- [What you have to do] Give back an exact repetition of the material below, from its first line through the line that contains "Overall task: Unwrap", both included, minus the pictures.

↓

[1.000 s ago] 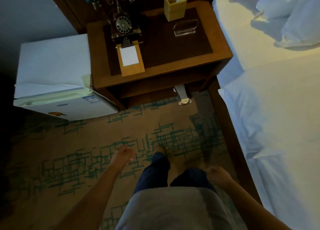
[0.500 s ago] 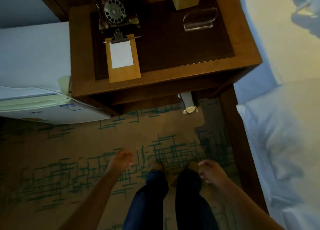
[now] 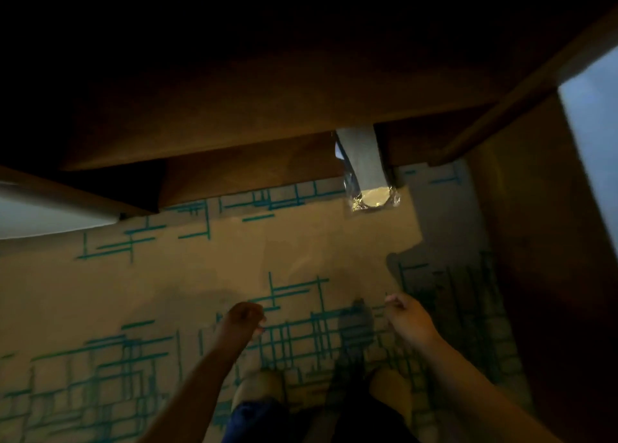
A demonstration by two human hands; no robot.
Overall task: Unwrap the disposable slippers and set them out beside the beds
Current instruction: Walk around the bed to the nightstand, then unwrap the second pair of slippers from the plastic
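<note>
Below, two hands [image 3: 242, 320] [image 3: 406, 319], fingers loosely curled, empty; one wrapped slipper pack [image 3: 366, 172], seemingly.

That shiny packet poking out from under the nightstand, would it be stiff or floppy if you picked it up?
Probably floppy and light: the wrapped slipper packet is flat and thin, and its clear film crinkles and glints at the near end. That film may feel slippery, so a pinch could slide. It looks unlikely to roll or break. Neither the left hand nor the right hand touches it.

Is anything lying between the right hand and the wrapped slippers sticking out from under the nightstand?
No. In the head view, only bare patterned carpet separates the right hand from the wrapped slippers.
</note>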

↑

- [Output of the task]
[1.000 s ago] 
[0.500 s ago] 
[now] 
A demonstration by two human hands; no robot.
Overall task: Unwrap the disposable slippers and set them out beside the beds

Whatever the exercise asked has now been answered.